Getting large – or, for that matter, small – numbers of academics to collaborate has been compared by some to herding cats.
The National Institute of General Medical Sciences, a unit of the National Institutes of Health (NIH; Bethesda), has decided that a good way to herd cats is to glue them together. The institute makes available large-scale collaborative grants, called “glue grants,” with the goal of encouraging independently funded investigators to collaborate on major biomedical research problems. The money is meant to glue together geographically dispersed scientists.
In some areas at least, the approach seems to be working. In the March 29 issue of the Proceedings of the National Academy of Sciences, a multidisciplinary glue-grant funded research program on “Inflammation and the Host Response to Injury” reported on the analysis of gene expression changes in white blood cells response to trauma-induced inflammation.
The current study’s lead author, J. Perren Cobb, hails from Washington University Medical School (St. Louis), where he is associate professor of surgery and genetics.
“Trauma is the fifth-leading cause of death in this country, and the No.1 cause between the ages of 2 and 40,” Cobb told Medical Device Daily’s sister publication, BioWorld Today. The scientists specifically studied gene expression changes after an inflammatory response to trauma, a condition known as systemic inflammatory response syndrome, or SIRS.
“It’s really a wastebasket name for anything that causes activation of the inflammatory response and the loss of the host ability to control that inflammatory response,” Cobb said. “We use trauma as a model, as one type of insult that can cause SIRS. But we believe that this information will ultimately be of interest to a broad range of clinicians.”
In recent years inflammatory processes have been found in an extremely wide variety of diseases, including acute conditions like sepsis, trauma and pancreatitis, but also more chronic diseases such as cancer, rheumatoid arthritis and Alzheimer’s disease.
Cobb said the current publication “represents our report to the medical community that this can be done, despite the fact that microarrays are exquisitely sensitive to the details of sample collection.”
Standardized protocols enabled data collection in such a way that the differences between trauma and control patients could be seen over the variance generated by the analytical procedures and the fact that the research was conducted by more than 70 investigators at 20 institutions across the continental U.S.
Developing those protocols took 2-1/2 years. Once they were done, however, the researchers were able to show that despite the fact that trauma patients had greater variability in gene expression than controls, it was possible to detect changes in a number of genes. They also found that changes in gene expression were different in different types of blood cells; neutrophils, monocytes and T cells all showed distinct changes in gene expression.
The long-term goal of the program is to identify the physiological processes behind SIRS, and from there, develop a diagnostic and therapeutic arsenal to combat the condition.
Cobb said the consortium has been collecting longitudinal data from trauma patients and that a report on gene-expression changes of patients as they go through the stages of inflammation in response to trauma is planned.
“We hope to figure out the difference between individuals who survive and those who die, given what looks to be the same level of injury,” he said. “We hypothesize that there is a huge genetic component to this, and that is what we are testing now.”
While the study of gene-expression changes already is part of determining treatment options in diseases like cancer, the response to injury occurs over a considerably shorter time period, putting extra demands on its use there.
Nevertheless, Cobb hopes that once the researchers identify gene-expression changes involved in SIRS, “our partners in industry will create tools that allow us to take advantage of this knowledge.” He said that it will ultimately be possible to use gene-expression changes to help guide treatment even in such a time-critical environment as the ER.
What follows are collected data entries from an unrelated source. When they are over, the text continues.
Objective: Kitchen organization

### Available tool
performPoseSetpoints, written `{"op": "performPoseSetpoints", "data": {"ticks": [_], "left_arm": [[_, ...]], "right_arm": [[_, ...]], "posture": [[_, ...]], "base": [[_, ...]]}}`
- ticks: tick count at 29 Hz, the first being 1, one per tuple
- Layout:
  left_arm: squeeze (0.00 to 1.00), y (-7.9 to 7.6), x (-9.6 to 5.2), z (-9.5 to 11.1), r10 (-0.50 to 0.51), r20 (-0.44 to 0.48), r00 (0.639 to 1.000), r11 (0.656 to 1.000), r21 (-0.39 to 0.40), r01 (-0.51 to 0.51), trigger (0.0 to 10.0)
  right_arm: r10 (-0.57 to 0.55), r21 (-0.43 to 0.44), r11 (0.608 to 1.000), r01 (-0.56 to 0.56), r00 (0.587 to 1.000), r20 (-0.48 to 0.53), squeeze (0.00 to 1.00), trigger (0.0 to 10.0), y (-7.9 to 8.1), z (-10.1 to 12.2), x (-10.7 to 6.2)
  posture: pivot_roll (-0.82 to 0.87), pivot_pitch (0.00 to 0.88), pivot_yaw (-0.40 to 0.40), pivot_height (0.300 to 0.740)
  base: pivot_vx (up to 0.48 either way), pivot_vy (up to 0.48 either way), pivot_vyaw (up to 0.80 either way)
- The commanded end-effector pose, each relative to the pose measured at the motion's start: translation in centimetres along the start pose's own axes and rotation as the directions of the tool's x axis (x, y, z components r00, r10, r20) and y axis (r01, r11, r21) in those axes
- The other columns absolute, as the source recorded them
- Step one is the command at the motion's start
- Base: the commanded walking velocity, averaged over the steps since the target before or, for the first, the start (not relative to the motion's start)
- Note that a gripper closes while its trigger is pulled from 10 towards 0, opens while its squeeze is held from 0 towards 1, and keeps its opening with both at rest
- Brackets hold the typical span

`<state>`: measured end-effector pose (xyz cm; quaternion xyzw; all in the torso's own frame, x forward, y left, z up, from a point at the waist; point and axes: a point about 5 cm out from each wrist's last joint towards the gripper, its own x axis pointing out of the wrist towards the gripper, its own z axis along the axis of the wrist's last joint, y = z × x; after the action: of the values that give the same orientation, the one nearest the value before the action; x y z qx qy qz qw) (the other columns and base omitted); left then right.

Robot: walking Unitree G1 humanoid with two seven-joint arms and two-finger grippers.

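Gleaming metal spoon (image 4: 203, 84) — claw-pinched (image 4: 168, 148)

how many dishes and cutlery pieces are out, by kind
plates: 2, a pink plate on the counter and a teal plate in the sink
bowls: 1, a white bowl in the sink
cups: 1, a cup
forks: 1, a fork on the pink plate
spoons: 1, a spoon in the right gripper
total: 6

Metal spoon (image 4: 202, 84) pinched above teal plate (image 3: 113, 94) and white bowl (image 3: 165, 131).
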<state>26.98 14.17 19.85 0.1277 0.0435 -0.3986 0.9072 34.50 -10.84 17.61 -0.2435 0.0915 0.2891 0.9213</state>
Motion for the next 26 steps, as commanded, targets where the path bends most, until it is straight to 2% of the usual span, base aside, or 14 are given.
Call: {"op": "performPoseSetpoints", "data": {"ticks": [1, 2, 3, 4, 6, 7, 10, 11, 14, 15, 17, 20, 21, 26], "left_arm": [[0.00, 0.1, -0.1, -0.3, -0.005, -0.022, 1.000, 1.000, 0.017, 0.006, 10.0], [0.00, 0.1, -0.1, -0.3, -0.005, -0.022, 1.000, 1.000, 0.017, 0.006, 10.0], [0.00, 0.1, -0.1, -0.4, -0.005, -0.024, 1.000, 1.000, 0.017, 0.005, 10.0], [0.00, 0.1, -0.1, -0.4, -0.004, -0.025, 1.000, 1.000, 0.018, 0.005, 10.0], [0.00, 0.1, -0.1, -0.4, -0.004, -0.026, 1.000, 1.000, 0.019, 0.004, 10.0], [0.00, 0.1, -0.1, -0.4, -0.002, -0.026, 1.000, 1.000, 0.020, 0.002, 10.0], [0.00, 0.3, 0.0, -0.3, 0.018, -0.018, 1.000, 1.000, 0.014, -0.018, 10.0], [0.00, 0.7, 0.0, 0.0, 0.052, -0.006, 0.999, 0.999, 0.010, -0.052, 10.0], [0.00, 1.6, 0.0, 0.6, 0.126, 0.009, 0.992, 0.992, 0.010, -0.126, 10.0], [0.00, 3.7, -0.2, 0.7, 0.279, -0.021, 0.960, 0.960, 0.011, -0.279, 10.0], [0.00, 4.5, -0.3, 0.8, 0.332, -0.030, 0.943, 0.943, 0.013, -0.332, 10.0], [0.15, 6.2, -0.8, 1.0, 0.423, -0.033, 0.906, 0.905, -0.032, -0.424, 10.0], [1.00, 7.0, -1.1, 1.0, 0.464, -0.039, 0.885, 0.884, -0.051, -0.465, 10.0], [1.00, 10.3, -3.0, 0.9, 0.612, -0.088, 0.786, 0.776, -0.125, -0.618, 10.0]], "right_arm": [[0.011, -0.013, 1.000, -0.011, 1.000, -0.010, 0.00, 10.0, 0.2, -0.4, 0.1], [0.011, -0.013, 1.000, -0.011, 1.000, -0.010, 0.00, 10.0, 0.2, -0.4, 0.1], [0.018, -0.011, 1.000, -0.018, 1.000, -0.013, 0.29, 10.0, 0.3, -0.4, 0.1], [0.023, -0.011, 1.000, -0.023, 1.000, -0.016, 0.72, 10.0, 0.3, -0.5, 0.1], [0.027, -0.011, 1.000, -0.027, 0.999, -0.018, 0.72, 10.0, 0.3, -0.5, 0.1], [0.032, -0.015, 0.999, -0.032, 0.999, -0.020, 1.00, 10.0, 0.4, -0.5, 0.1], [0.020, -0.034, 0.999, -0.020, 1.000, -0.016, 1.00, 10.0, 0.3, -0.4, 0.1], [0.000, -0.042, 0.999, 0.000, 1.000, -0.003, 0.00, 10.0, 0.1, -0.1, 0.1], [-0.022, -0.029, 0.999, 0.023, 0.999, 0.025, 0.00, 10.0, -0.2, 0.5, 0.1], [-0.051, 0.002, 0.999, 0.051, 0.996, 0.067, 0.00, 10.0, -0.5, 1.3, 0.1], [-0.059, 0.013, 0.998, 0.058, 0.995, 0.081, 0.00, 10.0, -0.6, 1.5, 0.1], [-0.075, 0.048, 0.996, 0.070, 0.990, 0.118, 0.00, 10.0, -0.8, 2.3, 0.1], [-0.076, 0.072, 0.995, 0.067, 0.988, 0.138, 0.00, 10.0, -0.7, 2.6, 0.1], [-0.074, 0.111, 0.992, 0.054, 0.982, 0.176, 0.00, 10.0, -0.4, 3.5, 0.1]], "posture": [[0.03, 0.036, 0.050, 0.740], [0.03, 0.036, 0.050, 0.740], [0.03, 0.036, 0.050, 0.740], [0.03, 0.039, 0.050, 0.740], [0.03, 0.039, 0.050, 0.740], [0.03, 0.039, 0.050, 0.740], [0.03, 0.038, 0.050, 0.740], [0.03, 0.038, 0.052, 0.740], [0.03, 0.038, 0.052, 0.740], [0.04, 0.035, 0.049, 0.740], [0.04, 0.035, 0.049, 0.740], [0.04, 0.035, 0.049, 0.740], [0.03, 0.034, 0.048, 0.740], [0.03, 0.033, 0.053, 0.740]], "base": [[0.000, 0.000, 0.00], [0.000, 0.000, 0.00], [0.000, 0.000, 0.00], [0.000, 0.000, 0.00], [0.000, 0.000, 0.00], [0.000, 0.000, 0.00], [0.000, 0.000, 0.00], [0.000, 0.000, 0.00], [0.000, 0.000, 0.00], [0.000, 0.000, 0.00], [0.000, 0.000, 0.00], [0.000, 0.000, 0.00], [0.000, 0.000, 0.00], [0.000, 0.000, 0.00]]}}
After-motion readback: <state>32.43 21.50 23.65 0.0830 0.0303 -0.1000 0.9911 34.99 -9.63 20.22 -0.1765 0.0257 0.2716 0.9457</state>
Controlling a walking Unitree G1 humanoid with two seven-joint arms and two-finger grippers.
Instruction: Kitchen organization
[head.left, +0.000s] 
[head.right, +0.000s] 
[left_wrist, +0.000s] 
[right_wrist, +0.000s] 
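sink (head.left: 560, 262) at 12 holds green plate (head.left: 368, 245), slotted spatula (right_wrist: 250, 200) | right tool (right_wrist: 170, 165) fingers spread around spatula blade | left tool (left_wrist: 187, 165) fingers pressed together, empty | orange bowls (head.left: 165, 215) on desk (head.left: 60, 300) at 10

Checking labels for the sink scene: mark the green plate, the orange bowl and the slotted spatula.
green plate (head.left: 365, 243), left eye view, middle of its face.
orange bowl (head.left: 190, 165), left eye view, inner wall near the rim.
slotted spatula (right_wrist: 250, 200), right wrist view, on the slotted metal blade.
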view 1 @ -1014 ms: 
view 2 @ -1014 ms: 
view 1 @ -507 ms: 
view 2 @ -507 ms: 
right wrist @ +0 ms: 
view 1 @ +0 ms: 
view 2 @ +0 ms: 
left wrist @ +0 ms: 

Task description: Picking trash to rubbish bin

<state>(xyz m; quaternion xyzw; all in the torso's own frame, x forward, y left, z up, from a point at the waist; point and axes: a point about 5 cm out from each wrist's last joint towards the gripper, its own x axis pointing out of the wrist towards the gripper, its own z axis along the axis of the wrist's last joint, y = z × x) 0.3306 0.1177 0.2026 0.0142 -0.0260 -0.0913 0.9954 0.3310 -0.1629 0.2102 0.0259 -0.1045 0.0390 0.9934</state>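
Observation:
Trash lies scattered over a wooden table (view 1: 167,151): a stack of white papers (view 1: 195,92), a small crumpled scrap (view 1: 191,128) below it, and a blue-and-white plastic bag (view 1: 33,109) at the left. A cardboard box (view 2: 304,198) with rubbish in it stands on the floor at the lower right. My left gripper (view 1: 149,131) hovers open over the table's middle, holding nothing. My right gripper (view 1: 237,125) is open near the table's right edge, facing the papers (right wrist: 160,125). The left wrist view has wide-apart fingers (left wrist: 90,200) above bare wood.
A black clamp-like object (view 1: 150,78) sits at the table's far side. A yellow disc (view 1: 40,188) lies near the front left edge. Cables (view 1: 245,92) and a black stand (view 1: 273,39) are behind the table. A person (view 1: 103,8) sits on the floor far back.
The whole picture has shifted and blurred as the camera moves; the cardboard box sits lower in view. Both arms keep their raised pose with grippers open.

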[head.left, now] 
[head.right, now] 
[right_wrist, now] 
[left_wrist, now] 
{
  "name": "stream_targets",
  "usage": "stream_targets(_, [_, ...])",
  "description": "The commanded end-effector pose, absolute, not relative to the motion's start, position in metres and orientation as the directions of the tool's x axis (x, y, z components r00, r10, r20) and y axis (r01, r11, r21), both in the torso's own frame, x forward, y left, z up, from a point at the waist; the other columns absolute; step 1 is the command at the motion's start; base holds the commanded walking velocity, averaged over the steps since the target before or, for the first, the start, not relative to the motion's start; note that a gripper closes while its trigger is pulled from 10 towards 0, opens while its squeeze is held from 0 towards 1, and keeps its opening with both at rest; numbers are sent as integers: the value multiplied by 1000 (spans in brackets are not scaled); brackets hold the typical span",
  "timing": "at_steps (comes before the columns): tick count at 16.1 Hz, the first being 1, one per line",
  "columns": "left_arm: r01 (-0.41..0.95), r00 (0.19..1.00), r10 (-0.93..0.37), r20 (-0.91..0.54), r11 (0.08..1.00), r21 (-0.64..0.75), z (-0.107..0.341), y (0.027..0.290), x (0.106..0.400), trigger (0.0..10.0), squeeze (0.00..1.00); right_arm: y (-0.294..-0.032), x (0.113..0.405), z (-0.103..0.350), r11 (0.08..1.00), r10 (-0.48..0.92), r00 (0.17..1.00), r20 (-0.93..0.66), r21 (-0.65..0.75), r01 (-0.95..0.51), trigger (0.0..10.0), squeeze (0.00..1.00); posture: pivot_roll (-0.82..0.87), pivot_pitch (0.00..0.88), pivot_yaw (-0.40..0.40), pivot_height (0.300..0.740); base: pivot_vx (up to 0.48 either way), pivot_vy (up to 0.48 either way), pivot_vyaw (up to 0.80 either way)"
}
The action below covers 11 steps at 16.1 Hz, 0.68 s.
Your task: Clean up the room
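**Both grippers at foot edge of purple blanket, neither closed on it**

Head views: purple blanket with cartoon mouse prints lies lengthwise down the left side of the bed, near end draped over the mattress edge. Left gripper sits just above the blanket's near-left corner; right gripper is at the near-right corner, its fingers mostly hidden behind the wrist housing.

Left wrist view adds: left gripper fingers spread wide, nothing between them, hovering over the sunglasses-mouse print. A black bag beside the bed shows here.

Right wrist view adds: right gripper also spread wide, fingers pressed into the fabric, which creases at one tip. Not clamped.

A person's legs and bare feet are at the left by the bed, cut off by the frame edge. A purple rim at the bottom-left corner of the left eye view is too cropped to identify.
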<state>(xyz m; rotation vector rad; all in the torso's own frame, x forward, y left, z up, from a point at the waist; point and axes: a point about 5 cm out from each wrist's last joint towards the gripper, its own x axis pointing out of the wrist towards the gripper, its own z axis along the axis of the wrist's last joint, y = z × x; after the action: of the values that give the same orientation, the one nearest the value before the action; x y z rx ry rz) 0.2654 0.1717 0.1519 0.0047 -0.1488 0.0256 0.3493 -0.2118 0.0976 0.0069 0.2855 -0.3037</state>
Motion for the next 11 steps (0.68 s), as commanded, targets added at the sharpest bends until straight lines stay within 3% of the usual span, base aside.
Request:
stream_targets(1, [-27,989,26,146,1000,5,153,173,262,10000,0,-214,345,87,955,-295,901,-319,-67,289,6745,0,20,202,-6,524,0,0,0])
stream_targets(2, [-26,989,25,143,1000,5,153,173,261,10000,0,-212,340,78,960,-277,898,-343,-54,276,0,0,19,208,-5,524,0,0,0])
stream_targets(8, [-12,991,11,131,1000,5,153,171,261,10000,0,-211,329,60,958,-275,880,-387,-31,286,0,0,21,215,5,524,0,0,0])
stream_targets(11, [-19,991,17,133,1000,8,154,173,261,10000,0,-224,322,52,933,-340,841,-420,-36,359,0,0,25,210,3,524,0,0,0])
The research program has no industrial collaborators, but Cobb noted that lead investigator Ronald Tompkins from Massachusetts General Hospital (Boston) is in discussions regarding collaborations and intellectual property issues. However, while Cobb expects the project to lead to commercial products, he noted that another goal of glue grants is to make information from large-scale collaborations freely available to benefit the larger scientific community – which the project is doing by publishing both papers and their protocols.
“Since we spent millions of dollars validating this, no one, at least in the short term, should have to do it again. All of our protocols are available for free,” he said.
“That is also one of the reasons we chose to publish in the Proceedings of the National Academy of Sciences, and why we chose open-access publication. Given the money we’d spent on the research, it was really a no-brainer.”